Thursday, November 18, 2010

TDHCA reduces rates to first-time homebuyers - YEA!

State housing agency offers lowest homebuyer interest rates in program history
Rates at 4.20% for unassisted loans, 4.95% for assisted loans with up to 5% of mortgage amount for down payment, closing cost assistance

(AUSTIN) — The Texas Department of Housing and Community Affairs (TDHCA) today announced that it has reduced interest rates on mortgage loans offered through its Texas First Time Homebuyer Program to historically low levels, further opening the door to safe and responsible homeownership for qualifying low to moderate income Texans.


Interest rates on these 30-year, fixed rate mortgage loans have been set at either 4.20 percent or 4.95 percent, depending on which of two types of loans the borrower selects. Rates had previously been set at 4.99 percent or 5.74 percent, respectively. The assisted rate of 4.95 percent is available with funds for down payment and closing cost assistance, helping families overcome what are often the biggest obstacles to buying a home.


“TDHCA is extremely excited to be making what has always been a terrific offer for potential homebuyers even better,” said TDHCA Executive Director Michael Gerber. “Our partners in the Texas real estate and mortgage finance industries are a critical part of our success, helping raise awareness of this safe, reliable lending product. It is our hope that these historically low interest rates will allow more Texans to achieve the American Dream of homeownership.”
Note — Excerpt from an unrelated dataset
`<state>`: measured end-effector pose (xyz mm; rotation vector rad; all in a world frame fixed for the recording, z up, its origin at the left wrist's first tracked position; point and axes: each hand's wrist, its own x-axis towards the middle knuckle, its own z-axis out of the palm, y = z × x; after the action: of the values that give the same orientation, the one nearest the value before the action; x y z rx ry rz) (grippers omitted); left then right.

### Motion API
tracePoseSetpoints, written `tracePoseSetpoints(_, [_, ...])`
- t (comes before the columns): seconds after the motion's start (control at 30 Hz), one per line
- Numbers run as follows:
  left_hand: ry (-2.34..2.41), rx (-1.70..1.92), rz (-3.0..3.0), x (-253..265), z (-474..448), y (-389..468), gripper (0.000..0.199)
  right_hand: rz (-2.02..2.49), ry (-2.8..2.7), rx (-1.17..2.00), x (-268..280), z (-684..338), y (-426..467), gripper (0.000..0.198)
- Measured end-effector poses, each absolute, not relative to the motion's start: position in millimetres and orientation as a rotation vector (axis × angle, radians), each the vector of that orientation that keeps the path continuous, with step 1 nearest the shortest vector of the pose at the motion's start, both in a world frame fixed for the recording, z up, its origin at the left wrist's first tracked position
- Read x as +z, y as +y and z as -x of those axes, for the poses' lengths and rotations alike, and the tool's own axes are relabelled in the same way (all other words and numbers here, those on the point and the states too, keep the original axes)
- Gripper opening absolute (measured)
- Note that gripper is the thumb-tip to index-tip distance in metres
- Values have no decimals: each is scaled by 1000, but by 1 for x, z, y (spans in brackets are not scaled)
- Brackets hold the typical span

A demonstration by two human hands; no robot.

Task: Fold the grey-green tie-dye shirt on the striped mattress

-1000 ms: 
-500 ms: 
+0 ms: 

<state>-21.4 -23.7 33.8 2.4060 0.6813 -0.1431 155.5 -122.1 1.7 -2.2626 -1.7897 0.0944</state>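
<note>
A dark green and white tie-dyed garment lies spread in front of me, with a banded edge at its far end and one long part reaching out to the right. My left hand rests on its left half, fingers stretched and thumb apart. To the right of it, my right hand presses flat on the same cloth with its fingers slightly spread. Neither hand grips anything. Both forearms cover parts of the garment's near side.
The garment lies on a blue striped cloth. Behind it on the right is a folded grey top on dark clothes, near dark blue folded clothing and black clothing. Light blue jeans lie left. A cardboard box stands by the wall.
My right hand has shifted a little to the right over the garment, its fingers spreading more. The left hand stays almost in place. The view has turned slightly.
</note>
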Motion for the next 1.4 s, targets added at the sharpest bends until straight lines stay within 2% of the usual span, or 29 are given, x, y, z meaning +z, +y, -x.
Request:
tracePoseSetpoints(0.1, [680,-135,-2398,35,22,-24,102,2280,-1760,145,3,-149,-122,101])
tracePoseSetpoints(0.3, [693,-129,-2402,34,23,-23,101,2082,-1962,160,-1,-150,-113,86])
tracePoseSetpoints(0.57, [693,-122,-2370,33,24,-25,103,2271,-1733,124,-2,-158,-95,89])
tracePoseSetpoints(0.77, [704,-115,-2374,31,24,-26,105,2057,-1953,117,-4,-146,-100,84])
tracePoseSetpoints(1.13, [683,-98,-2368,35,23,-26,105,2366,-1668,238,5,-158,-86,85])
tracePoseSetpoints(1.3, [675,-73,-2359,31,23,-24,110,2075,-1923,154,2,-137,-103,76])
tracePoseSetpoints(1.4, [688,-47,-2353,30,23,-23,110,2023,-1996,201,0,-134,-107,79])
“Texas Realtors and the real estate community are extremely proud to work together with TDHCA and help market this truly wonderful program,” said Bill Jones, Chairman of the Board for the Texas Association of Realtors. “These low interest rates are sure to help thousands of families across the state buy their first home, and I urge all Texans ready to take this important step to contact a Texas Realtor and take advantage of this opportunity.”


Available funds are part of an unprecedented $500 million in mortgage revenue bond authority TDHCA announced last May, the single largest financing initiative for state homebuyer funds in the 27-year history of the program. Approximately $100 million in mortgage loan reservations have been made to date, and interest rates are typically reset on a monthly basis as market rates adjust.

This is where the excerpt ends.